Looking at the SLT logic (for the first time ;-), given a single 0 - 3V swing, its diode-transistor logic offers a lower noise margin, perhaps just a transistor's base-emitter voltage drop, say 0.6V min, for a combined margin of 1.2V out of 3V (40%). It would be even less with the higher voltage logic levels. So the 1401's CTDL circuits could have a 77/40 or nearly 2x better noise margin compared to the 360's SLT circuits (which also had much shorter signal lines).

Jud ===> Given that your first job at IBM was to characterize transistor behavior, ;-)
do you recall the reasons for adopting the CTDL family with its offset logic levels (first by the 7070)?
Over the years, I haven't been able to find any documents, patents, anything, that explains or rationalizes why IBM chose CTDL with offset levels.

Cheers,

- Robert

p.s. Someone might feel compelled to update Wikipedia's entry on diode transistor logic (which, oddly, has several references to the 1401 !) ;-))
https://en.wikipedia.org/wiki/Diode%E2%80%93transistor_logic

p.p.s. Some more informative diagrams from the transistor circuits manual...
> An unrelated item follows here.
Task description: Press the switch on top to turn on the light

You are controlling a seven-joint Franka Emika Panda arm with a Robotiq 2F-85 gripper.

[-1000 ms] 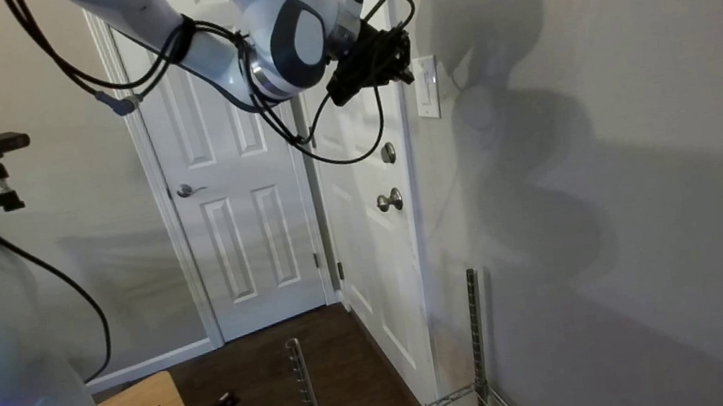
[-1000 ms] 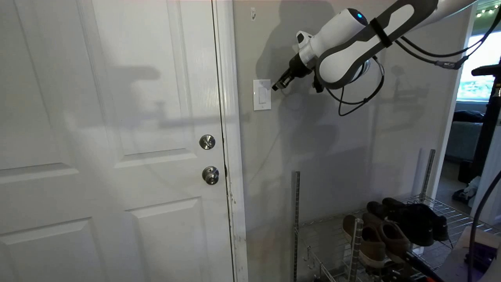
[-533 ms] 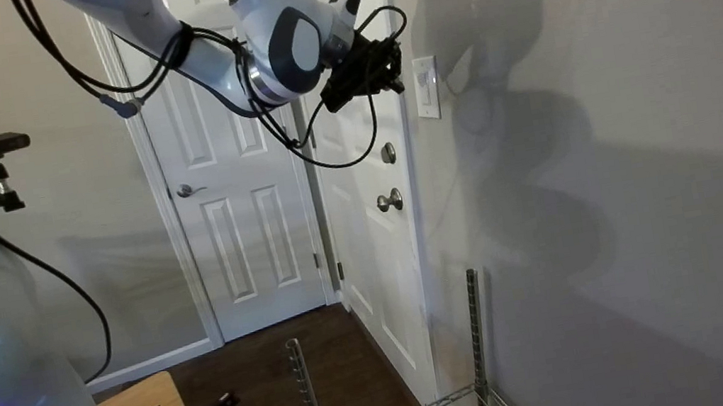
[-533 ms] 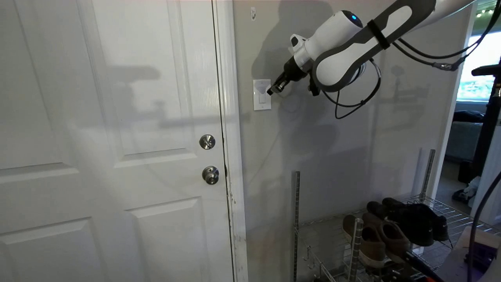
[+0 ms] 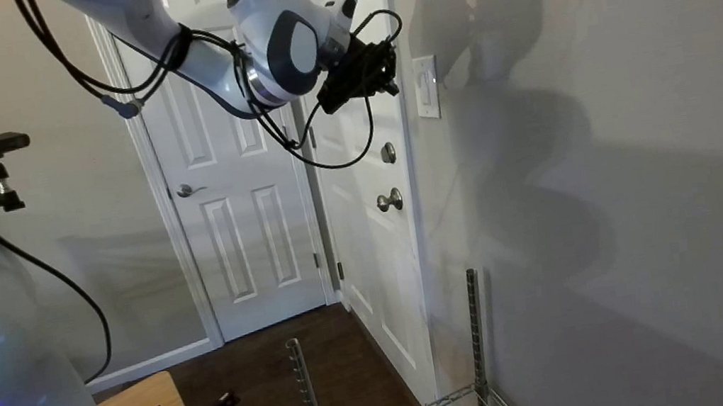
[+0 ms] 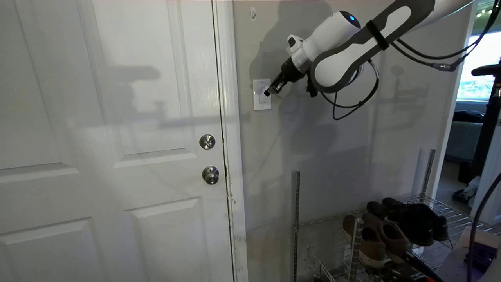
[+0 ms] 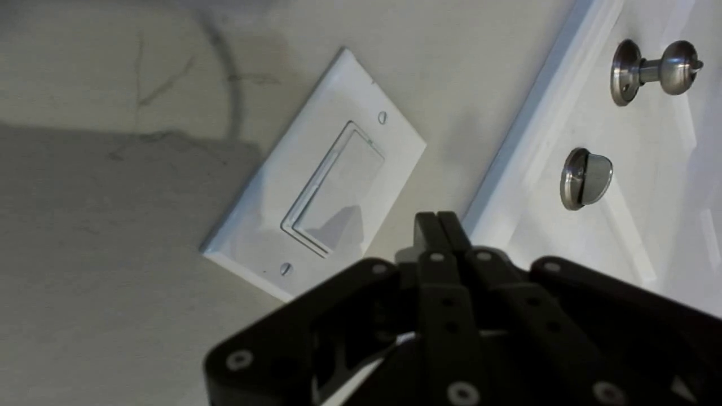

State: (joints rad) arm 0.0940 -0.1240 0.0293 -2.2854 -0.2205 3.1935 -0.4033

On Aug 2, 2015, at 11:10 AM, Claunch,Carl wrote:
Might be good to write a translation and explanation of the odd concept behind the SMS generation logic, that of using complementary (NPN then PNP) sequences of gates and having dual sets of voltage thresholds as a result. By the time IBM rolled out the successor generation, SLT, they did away with all that and had a modern looking single definition for logic levels, thus one NAND gate could connect to the next without requiring dual versions of NAND gates at U and T levels. The basic SLT gate is very similar to the SMS gate diodes for each signal input line whose other side is tied together and connected (through intermediate parts) to the base of an inverter transistor. Unlike in SMS, two of the same SLT gate circuits could be chained together, much like the families most people are familiar with such as TTL, and the CMOS flavors.